My company handles over 1000 transactions a year including quite a few system sales to users moving from an ancient computer (often an Amstrad) to a modern PC system. We go out of our way to make the transition as smooth and painless as possible, even to the extent of converting their old data and providing a one-click Internet dial-up connection. I don’t think the likes of PC World or Time would go to this trouble.

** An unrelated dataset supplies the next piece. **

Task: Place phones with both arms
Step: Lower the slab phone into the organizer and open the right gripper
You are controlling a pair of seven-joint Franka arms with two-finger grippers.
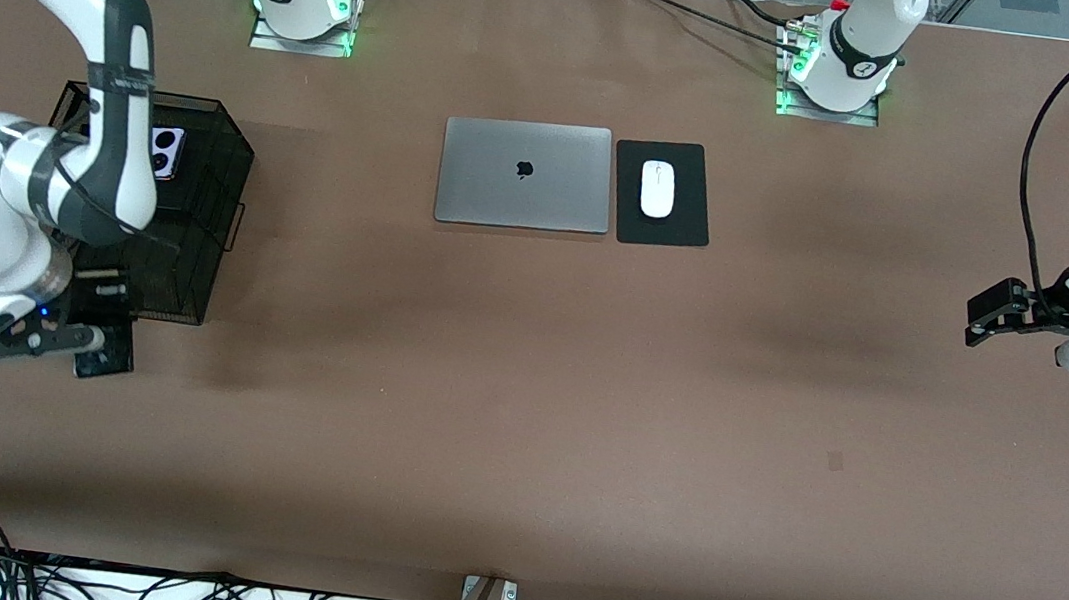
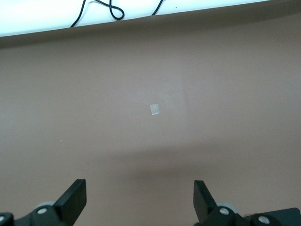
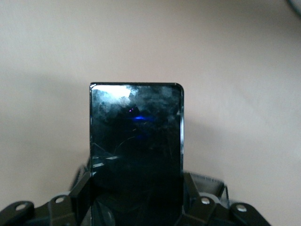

Even so, we have a recent client who took weeks to discover how to open the CD drawer. Too mean to ring our 25p a minute Helpline, he sent long, incoherent faxes listing his catalogue of complaints. He didn’t realise he would have to use Windows in order to surf the net. We hadn’t explained this to him presale. Not true actually. Windows was mentioned in our sales documentation and in the specification on his faxed order! The instructions supplied were inadequate, he claimed. We pointed out the software manuals we had provided and the Windows user guide plus a whole setup folder of extra documentation we ourselves produce. He was having trouble using Windows and Internet Explorer, so we naturally recommended the on-screen Help system with its indexed list of subjects. This wasn’t good enough, he said, demanding an infallible step-by-step chart of key presses. In my opinion this is a ridiculous request since it is impossible to learn complex, modern software in such a parrot fashion given the myriad response levels. So we politely refused. Finally, we suggested that he buy some books such as Windows for Dummies but unfortunately he interpreted this as a gross insult even though he’d already gone out and bought the title!

Now the gloves were off. He derided our support system, questioned my fellowship of the IAP and demanded an apology for demeaning his intelligence followed by the answers he was seeking in terms he could understand. With two decades of trading experience I was fairly sure of my ground here. The client was not claiming that the supplied hardware and software did not work but rather that we hadn’t provided sufficiently detailed instructions on its use. Which raises an interesting point: just how much after-sales support should a supplier offer for free? To clarify this, I rang Trading Standards who confirmed that, if tuition was not included in the presale contract (which it wasn’t) then a supplier has no obligation to provide detailed advice on the use of a system. In other words, we supplied the tools to do a job and it is not our duty to determine how well those tools are used in the same way that a motor manufacturer cannot dictate how well its vehicles are driven. ‘Your customer is being unreasonable’, were the TS officer’s exact words.

The moral of this story? Be prepared to bend over backwards to help a customer but don’t agree to do triple somersaults.

EC directives are shifting the balance of consumer law further in favour of the purchaser but it isn’t true that the customer enjoys unlimited rights whilst we have none. However, my advice to members is, ‘get your documentation right’. Make it crystal clear what backup and support is included with the system or service you are supplying. I’ll address these issues in detail in future articles.